Subsonica
Una nave in una foresta 2014 - Elettronica, Pop rock

Una nave in una foresta

Tornano dopo il passo falso di Eden, e si meritano un'altra possibilitĂ .

“Adesso entriamo nel terzo paradiso integrando pienamente la vita artificiale nella vita naturale”. “Con il Nuovo Segno d'Infinito si disegnano tre cerchi: i due cerchi opposti significano natura e artificio, quello centrale è la congiunzione dei due”.
A ben vedere, le parole di Michelangelo Pistoletto, ospite del settimo album dei Subsonica, si adattano anche a descrivere un'intenzione che è sempre stata fondante nella musica dei torinesi, quella di creare qualcosa di nuovo dall'integrazione di natura e artificio, in termini strettamente musicali identificati in rock ed elettronica (e tutto quello che sta in mezzo).

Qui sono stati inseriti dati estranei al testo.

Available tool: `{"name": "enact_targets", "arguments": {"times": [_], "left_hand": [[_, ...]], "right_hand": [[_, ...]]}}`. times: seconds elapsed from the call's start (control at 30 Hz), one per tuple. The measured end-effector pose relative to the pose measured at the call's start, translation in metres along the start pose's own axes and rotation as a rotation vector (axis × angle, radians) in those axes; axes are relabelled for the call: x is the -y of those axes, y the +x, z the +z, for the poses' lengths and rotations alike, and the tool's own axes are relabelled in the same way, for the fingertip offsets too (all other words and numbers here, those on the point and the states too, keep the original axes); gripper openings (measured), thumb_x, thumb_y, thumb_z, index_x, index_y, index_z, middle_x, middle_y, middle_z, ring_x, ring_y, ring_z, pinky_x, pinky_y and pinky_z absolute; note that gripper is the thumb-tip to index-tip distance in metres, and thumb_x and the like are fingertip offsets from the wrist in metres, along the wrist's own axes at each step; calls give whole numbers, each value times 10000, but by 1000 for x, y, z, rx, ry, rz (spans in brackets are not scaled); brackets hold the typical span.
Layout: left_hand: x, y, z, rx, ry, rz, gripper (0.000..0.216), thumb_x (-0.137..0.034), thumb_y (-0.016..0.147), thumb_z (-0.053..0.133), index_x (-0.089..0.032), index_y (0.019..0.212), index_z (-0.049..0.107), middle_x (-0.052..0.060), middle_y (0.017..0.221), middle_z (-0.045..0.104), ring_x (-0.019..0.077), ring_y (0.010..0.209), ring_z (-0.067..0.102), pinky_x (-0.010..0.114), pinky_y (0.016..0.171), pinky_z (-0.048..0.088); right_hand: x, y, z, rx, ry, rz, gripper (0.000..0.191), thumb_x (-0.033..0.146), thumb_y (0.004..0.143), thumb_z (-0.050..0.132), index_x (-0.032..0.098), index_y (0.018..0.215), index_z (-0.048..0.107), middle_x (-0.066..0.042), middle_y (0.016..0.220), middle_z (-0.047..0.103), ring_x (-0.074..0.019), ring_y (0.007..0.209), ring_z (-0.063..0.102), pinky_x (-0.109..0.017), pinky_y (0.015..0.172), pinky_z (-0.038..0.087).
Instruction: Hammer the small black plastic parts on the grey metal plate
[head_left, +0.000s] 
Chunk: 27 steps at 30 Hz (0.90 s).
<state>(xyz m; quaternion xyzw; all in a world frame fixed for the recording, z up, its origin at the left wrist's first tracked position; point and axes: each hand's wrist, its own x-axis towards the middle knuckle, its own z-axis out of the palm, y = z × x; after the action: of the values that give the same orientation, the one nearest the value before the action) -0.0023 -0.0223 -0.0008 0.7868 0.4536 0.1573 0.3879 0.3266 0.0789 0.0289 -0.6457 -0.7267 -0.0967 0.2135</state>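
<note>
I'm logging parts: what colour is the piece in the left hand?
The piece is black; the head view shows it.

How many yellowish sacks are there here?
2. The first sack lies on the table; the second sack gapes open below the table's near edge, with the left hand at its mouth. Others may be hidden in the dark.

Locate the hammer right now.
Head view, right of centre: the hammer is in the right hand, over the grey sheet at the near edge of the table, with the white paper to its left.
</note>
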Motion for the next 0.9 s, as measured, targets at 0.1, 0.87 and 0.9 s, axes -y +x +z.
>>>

Sono passati quasi diciott'anni dalla prima incarnazione del loro personale paradiso fatto di melodia, pop, elettronica, reggae, dub, rock, e la maggiore età si presenta in forma di un disco che rincuorerà quanti non si aspettavano niente di buono dopo la défaillance di “Eden”. “Una nave in una foresta” (il titolo deriva da un detto popolare piemontese) è un bel disco, che sì, sicuramente non stupisce, anzi ripropone tutti gli stilemi del gruppo sfiorando spesso l'autoplagio, ma lo fa con molta più classe del suo predecessore e, pur contenendo episodi fra il trascurabile e l'incomprensibile – il tipico singolone “Lazzaro”, una “Specchio” che sembra un'“Aurora sogna” con (molta) meno personalità, una “Ritmo Abarth” incommentabile – vanta anche canzoni più che degne, che potrebbero addirittura ambire allo status di classici subsonici: la title-track, per esempio, è un'apertura col botto, cinque minuti e mezzo di “Nuvole rapide” meets “Strade”. “Tra le labbra” e “I cerchi degli alberi” sanno essere perfettamente pop e perfettamente sospese fra beatitudine e turbamento, mentre una nervosa poesia metropolitana scorre nelle pulsazioni nebbiose della desolata “Licantropia”.

“Il terzo paradiso” chiude intrecciando i cerchi e le parole dell'opera di Pistoletto a una base trip hop e alle parole di Samuel che ci lasciano con una serie di domande che nella loro ripetitività potrebbero ricordare quelle di “Istrice”, ma è un errore: queste sono più profonde e universali, aperte a un futuro che possiamo immaginare ancora possibile e perfino migliore. Per l'umanità, e anche per i Subsonica.